Hardly something about which to get very exercised, and probably
insufficient even to sustain Europe's own demand for labour - a
point made only this week by the UN's Human Rights Commissioner,
Mary Robinson.
It
is true that this average figure conceals major divergences; within
the European Union for instance, Belgium entertained asylum applications
equivalent to 4.2 per thousand of its population, while Portugal
recorded the lowest number of applications at 0.02 per thousand.
The
UK, despite the general perception that it is the Europe asylum
seeker's honeypot, receives only the seventh largest number of applications:
Sweden, Denmark, Austria, the Netherlands, Ireland and , of course,
Belgium all receiving more applications in relation to their population
size.
What
is certain is that there are few people who willingly leave their
homes, families and countries simply to seek 'a better life.' The
vast majority feel compelled to leave for more uncomfortable reasons,
namely that they no longer feel that the jurisdiction under which
they live offers them and their children basic rights, liberties
and protection. The list of countries from which people seek asylum
in Europe is a dismal but predictable catalogue not of the world's
poorest countries but of those afflicted by ethnic or religious
persecution, by armed conflict, repression and other turbulence
- Yugoslavia, Iraq, Afghanistan, Iran, Turkey, Russia, China.
Speaking
last month in Stockholm, UN Secretary-General, Kofi Annan took Europe
to task for its refugee policies suggesting that Europe was not
adequately fulfilling its moral duty so far as refugees were concerned
and moreover was possibly not even meeting the terms of the 1951
Refugee Convention. The response was predictable: Europe's asylum
policies are tight - but they are also right.
There
is now competition all along Europe's Mediterranean coast and elsewhere
to deter those seeking to arrive on Europe's beaches for reasons
other than an annual holiday. From Spain to Greece the patrol boats
hunt the traffickers and their frightened cargoes of human wretchedness.
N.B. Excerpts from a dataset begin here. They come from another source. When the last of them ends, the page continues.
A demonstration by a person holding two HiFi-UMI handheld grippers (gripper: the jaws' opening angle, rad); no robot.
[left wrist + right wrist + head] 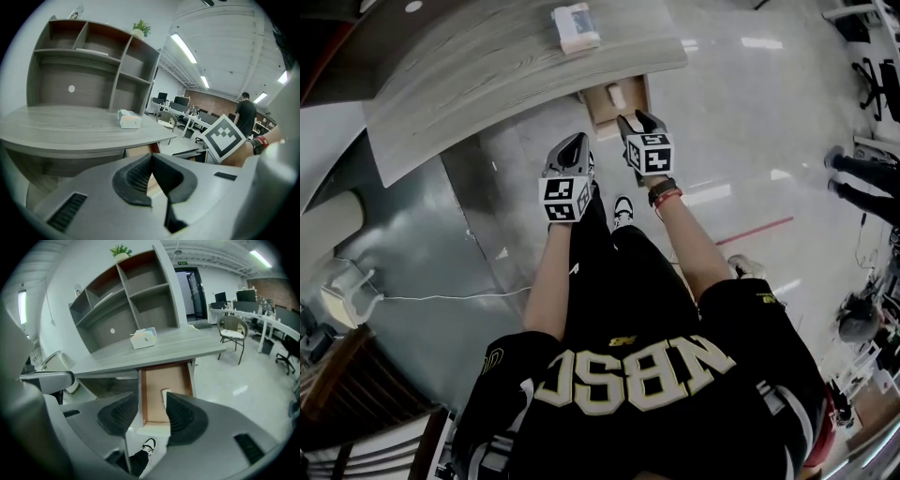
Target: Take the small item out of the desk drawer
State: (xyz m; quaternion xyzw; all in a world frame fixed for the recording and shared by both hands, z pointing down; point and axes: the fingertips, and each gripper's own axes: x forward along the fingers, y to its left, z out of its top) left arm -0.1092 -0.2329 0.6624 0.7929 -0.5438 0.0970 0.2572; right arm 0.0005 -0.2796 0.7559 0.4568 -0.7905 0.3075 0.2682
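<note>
- My left gripper [577,141] points toward 12 o'clock, its jaws closed together and holding nothing.
- My right gripper [637,120] sits at its 2 o'clock, a little further forward, with its jaws apart and gripping nothing.
- My bare left forearm [551,272] and right forearm [694,244] both reach forward.
- My right wrist [664,192] wears a dark band.

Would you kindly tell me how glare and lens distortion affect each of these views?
Head view: bright glare streaks on the glossy floor. Left gripper view: fisheye bows the desk edge, corners vignetted black. Right gripper view: shelf unit leans, drawer stays sharp.
</note>
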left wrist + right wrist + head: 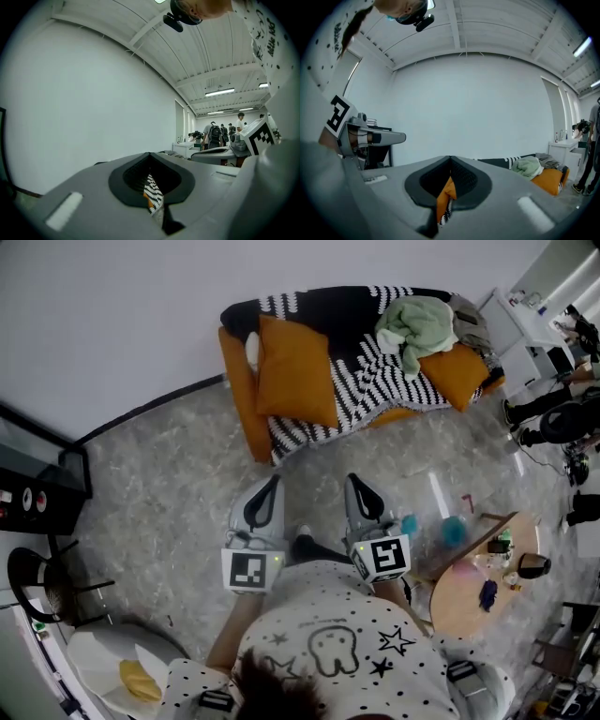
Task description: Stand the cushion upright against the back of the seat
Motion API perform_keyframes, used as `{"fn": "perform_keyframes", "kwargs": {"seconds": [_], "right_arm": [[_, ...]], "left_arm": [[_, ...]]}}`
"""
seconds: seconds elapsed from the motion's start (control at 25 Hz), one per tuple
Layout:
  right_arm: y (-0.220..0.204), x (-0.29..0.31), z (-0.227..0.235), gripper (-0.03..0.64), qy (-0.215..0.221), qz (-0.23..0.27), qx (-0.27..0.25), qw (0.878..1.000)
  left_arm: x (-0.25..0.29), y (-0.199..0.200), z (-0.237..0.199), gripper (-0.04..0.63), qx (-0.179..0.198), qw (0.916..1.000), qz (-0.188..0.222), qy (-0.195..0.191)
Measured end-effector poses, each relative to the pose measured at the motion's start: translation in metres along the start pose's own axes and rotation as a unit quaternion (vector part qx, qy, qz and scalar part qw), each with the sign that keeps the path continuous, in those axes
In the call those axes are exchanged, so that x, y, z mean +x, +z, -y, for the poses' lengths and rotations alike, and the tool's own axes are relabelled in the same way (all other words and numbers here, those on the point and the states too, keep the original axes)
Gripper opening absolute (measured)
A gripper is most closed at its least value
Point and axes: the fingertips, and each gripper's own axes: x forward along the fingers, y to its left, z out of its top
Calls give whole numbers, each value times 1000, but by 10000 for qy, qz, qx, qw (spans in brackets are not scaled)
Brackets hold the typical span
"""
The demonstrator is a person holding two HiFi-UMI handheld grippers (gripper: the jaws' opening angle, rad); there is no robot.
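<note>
An orange cushion (pixel 295 371) rests on the left end of the sofa (pixel 239 390), over a black-and-white striped blanket (pixel 375 381). A second orange cushion (pixel 457 374) lies at the right end under a green cloth (pixel 417 326). Both grippers hover over the floor in front of the sofa, well short of it and pointing at it. My left gripper (pixel 275 480) is shut and empty; the blanket (pixel 152 192) shows through its slot in the left gripper view. My right gripper (pixel 354 479) also looks shut and empty, with the orange cushion (pixel 446 192) seen between its closed jaws.
A round wooden table (pixel 464 601) with small items stands at the right. A black shelf unit (pixel 37 479) and a chair (pixel 42 587) are at the left, and a white seat with a yellow thing (pixel 131 676) is at the lower left. People stand by a white desk (pixel 525 320) at the far right.
</note>
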Motion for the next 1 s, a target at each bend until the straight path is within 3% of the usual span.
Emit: {"fn": "perform_keyframes", "kwargs": {"seconds": [0.4, 1.0], "right_arm": [[-4, 17, 36, -5, 195, -6, 35, 9998], [-9, 50, 83, -5, -63, -135, 131, 9998]], "left_arm": [[38, 1, 10, 0, 65, 9998, -20, 178], [103, -5, 10, 0, 110, 9997, -160, -114]]}}
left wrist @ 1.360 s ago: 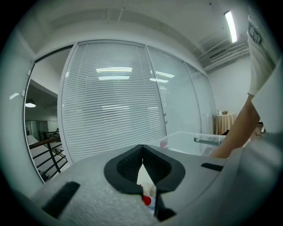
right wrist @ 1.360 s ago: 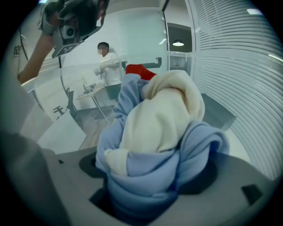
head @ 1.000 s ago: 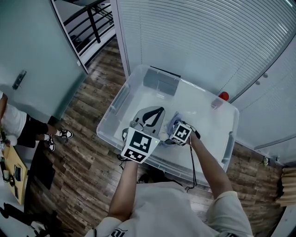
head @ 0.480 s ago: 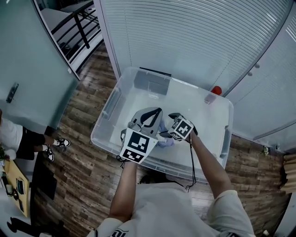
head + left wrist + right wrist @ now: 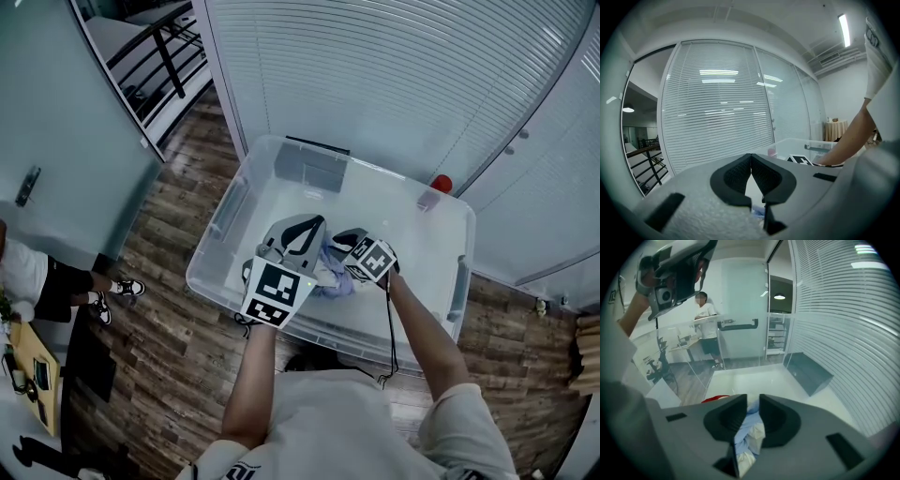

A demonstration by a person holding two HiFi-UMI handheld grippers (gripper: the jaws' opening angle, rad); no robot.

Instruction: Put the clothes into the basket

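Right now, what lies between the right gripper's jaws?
A bunched light-blue cloth lies pinched between the jaws of the right gripper, which have just been closing; the right gripper view shows it.

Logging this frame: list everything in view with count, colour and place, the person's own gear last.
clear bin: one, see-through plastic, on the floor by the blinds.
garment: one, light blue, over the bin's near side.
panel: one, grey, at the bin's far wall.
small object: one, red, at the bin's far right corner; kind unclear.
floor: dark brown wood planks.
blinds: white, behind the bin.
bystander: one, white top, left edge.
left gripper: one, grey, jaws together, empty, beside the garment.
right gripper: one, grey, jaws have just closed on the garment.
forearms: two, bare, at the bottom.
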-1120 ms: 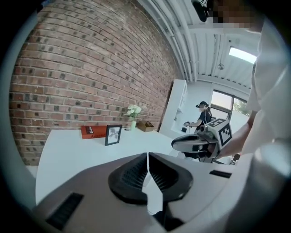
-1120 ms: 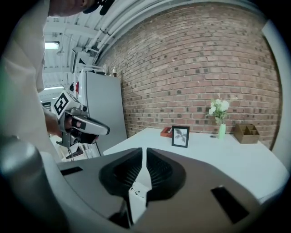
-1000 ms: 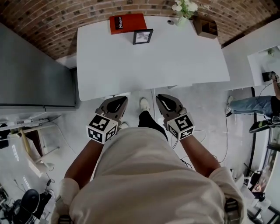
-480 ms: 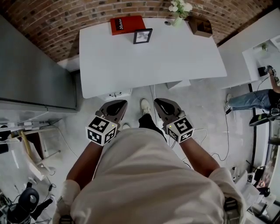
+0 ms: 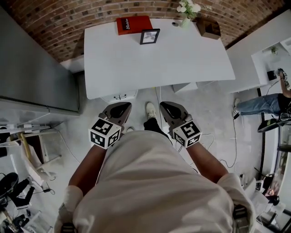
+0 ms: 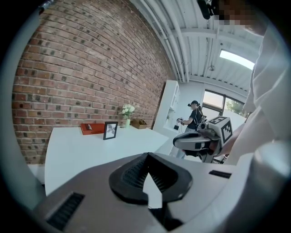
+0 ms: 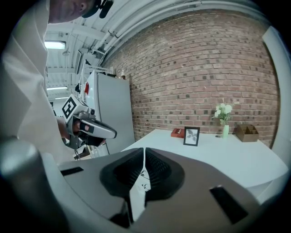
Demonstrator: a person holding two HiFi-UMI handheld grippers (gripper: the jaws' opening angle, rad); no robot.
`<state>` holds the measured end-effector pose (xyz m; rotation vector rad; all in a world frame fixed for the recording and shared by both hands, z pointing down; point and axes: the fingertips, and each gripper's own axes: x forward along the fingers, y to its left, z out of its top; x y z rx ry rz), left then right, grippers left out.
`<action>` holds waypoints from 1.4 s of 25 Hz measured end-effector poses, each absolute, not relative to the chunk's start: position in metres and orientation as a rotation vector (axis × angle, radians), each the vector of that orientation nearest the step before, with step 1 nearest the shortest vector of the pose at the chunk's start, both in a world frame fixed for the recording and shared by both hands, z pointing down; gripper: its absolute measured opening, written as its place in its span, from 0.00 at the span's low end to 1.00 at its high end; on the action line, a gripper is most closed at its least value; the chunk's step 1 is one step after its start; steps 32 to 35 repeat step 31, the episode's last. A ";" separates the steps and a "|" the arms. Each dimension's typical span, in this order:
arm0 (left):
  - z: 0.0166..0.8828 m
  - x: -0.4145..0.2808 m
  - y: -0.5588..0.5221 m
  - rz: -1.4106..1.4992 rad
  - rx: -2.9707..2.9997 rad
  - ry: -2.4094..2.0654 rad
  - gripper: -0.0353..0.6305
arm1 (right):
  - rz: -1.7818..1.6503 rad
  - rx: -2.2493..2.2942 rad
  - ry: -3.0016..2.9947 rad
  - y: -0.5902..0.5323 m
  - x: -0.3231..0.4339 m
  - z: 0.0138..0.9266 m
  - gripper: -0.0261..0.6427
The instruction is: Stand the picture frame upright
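The black picture frame [image 5: 149, 36] stands upright at the far side of the white table [image 5: 159, 63], next to a red book [image 5: 133, 24]. It also shows small in the left gripper view [image 6: 110, 130] and the right gripper view [image 7: 191, 136]. Both grippers hang in front of the person's waist, short of the table's near edge and far from the frame. My left gripper [image 5: 119, 108] is shut with nothing in it [image 6: 148, 157]. My right gripper [image 5: 167, 108] is shut and empty too [image 7: 143, 152].
A vase of white flowers [image 5: 188, 10] and a brown box [image 5: 208, 28] sit at the table's far right corner. A grey cabinet [image 5: 36, 77] stands left of the table. Another person [image 5: 259, 109] is at the right. A brick wall [image 7: 204, 77] runs behind the table.
The head view has shifted a little, so the table sits slightly further right in frame. Both grippers stay by the waist, and the frame has not moved.
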<state>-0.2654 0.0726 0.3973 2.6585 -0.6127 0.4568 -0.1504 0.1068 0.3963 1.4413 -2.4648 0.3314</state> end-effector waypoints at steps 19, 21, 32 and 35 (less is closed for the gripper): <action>0.402 -0.283 0.070 0.461 2.635 -0.653 0.05 | 0.320 1.412 -2.476 0.102 -0.161 0.398 0.05; 0.403 -0.285 0.071 0.461 2.632 -0.661 0.05 | 0.317 1.406 -2.477 0.100 -0.161 0.398 0.05; 0.405 -0.289 0.073 0.465 2.618 -0.683 0.05 | 0.307 1.367 -2.484 0.099 -0.163 0.398 0.05; 0.405 -0.289 0.073 0.465 2.618 -0.683 0.05 | 0.307 1.367 -2.484 0.099 -0.163 0.398 0.05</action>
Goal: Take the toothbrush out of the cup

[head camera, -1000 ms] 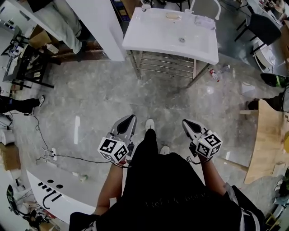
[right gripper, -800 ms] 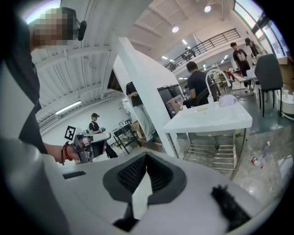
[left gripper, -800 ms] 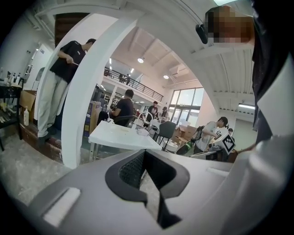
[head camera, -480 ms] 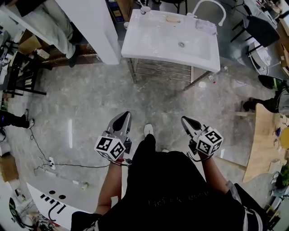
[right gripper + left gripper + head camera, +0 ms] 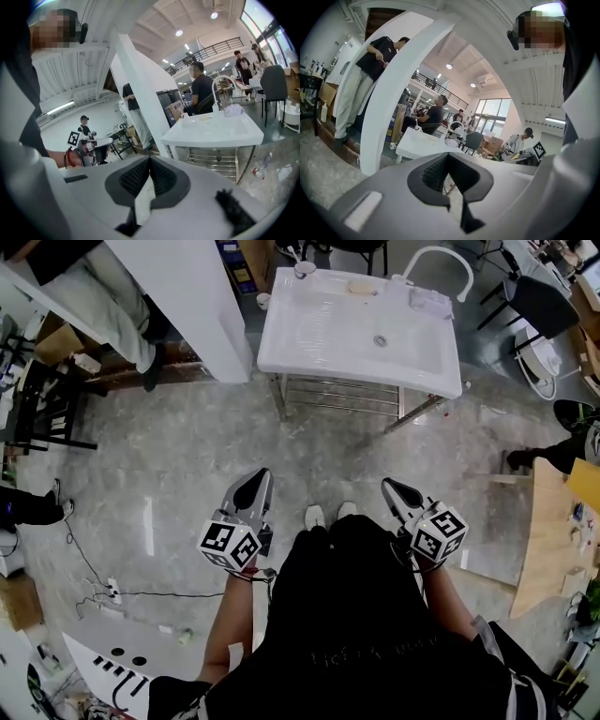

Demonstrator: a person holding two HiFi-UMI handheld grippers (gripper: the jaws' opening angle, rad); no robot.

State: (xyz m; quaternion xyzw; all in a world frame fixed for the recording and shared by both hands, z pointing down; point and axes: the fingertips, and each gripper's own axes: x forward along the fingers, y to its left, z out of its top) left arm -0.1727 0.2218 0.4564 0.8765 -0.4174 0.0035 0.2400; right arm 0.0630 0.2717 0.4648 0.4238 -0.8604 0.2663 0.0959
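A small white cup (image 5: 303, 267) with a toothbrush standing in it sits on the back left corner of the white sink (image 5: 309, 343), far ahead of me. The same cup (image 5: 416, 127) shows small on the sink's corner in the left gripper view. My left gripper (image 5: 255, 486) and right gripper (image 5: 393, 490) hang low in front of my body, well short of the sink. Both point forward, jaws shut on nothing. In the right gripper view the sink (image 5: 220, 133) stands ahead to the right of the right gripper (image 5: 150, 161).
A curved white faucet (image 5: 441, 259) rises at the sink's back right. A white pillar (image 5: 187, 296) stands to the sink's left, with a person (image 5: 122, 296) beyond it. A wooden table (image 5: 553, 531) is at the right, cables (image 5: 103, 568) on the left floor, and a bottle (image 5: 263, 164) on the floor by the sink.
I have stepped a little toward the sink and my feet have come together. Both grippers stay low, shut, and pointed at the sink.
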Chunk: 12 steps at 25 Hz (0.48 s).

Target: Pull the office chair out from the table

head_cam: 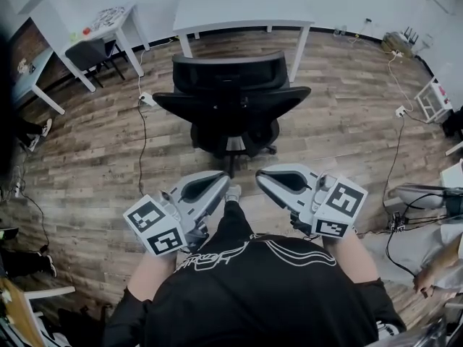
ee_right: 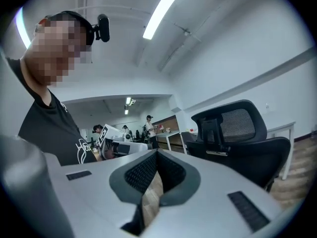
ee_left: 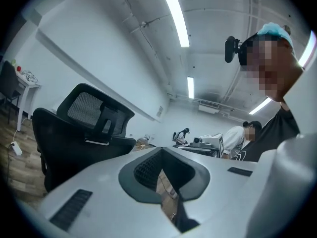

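The black office chair (head_cam: 231, 103) stands on the wood floor, its backrest toward me and a gap between it and the white table (head_cam: 239, 6) behind it. My left gripper (head_cam: 226, 182) and right gripper (head_cam: 260, 178) are held side by side in front of my body, short of the chair's base and touching nothing. Both are shut with nothing between the jaws. In the left gripper view the jaws of the left gripper (ee_left: 161, 151) meet, and the chair (ee_left: 74, 133) shows at the left. In the right gripper view the right gripper (ee_right: 157, 153) is closed, with the chair (ee_right: 242, 138) at the right.
A second white desk (head_cam: 108, 20) with a dark chair (head_cam: 90, 53) stands at the back left. A cable (head_cam: 141, 129) runs across the floor left of the office chair. A white rack (head_cam: 434, 100) and another person's arm (head_cam: 438, 266) are at the right.
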### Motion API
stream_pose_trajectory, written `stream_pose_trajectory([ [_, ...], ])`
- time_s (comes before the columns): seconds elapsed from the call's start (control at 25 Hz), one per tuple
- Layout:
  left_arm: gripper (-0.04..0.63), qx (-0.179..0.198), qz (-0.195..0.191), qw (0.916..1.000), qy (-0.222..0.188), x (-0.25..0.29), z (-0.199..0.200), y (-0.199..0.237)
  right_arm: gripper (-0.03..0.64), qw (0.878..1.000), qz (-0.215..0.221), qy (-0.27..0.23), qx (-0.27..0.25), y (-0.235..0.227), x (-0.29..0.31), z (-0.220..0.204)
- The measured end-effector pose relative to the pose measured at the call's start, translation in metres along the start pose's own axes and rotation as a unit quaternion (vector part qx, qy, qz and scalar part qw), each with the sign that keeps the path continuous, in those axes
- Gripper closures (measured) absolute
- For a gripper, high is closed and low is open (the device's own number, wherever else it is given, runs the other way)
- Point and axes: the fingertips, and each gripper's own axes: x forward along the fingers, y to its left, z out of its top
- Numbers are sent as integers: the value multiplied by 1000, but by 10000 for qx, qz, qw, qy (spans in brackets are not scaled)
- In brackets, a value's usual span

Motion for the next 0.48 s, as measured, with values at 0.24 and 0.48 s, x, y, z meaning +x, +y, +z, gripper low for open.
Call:
stream_pose_trajectory([
  [0.24,589,155,122,9998,-49,2,2,3,583,10000,-58,35,50,-6,-1,-6],
  [0.48,589,229,94,9997,-10,5,-4,3,583,9998,-177,64,84,-11,-5,-13],
])
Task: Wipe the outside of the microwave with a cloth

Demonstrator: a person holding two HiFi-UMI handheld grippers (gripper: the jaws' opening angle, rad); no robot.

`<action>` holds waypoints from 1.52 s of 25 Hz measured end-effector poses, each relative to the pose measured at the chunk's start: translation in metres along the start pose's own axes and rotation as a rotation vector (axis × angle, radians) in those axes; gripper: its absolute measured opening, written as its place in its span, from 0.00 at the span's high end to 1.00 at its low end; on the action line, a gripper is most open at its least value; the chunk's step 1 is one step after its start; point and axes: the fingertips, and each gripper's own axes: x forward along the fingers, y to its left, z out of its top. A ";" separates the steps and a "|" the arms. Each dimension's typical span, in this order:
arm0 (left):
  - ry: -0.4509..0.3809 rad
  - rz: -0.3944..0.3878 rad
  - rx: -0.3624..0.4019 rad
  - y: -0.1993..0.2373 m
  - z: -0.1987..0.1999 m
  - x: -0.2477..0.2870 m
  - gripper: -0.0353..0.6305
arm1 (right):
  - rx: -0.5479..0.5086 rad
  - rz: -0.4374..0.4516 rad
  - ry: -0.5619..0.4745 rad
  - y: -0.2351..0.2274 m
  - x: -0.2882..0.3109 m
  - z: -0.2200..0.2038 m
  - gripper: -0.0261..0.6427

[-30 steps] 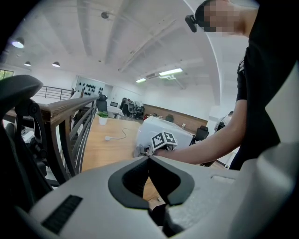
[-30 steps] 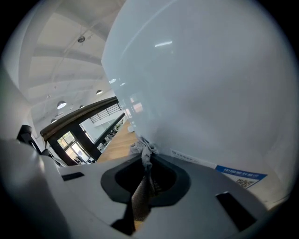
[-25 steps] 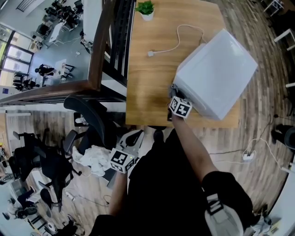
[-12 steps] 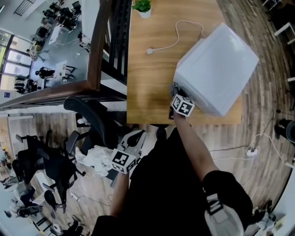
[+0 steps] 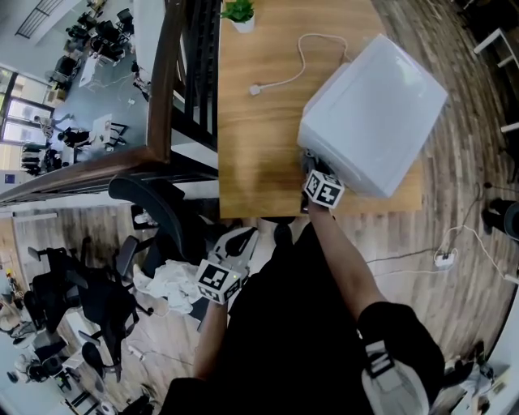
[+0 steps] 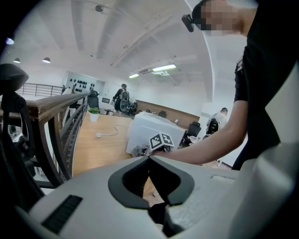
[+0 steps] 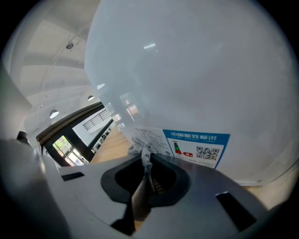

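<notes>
Lingering at the microwave's [image 5: 373,105] near side, cloth [image 7: 142,150] clamped in right gripper [image 7: 146,163].

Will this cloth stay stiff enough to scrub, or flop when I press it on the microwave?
Likely floppy: the cloth bunches and creases where the right tongs pinch it. It probably crumples against the microwave rather than pushing back.

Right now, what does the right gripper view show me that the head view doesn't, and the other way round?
Right gripper view only: the crumpled grey cloth pinched in the right tool, by a blue-and-white sticker. Head view only: the left tool held low, off the wooden table, plus a white cable and a small green potted plant. Both: the white box-shaped microwave with the right tool at it.
</notes>
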 end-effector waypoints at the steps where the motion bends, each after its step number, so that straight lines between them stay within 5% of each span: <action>1: 0.001 -0.005 0.002 -0.001 0.000 0.001 0.95 | 0.001 -0.003 -0.001 -0.002 -0.001 -0.001 0.92; 38: 0.031 -0.238 0.130 -0.048 0.008 0.030 0.95 | 0.089 -0.217 -0.017 -0.127 -0.105 -0.027 0.91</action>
The tight policy is being tightened. Those that arrive - like the
freighter borne Kurds - are treated by the authorities to a reception
designed expressly to be at the same time inhospitable and acerbic.
As if a family risking their all on a last and perilous throw of
the dice is to be put off by reports about the quality of the sandwiches,
the inadequacy of the arrangements for domestic hot water and the
incivilities of the local guardians of liberty.
The
reality is that Europe does not know what to do. Existing policies
are failing. The rules are being tightened because doing something,
anything, is better than facing the awfulness of the challenges.
But
until the international community can better guarantee their local
security, desperate families will continue to sell their heirlooms
to greedy and sinister individuals, will continue to be exploited
by unscrupulous clandestine employers. The further xenophobic persecution
of such individuals by European governments, egged on by their own
xenophobic electorates, is shameful and should stop.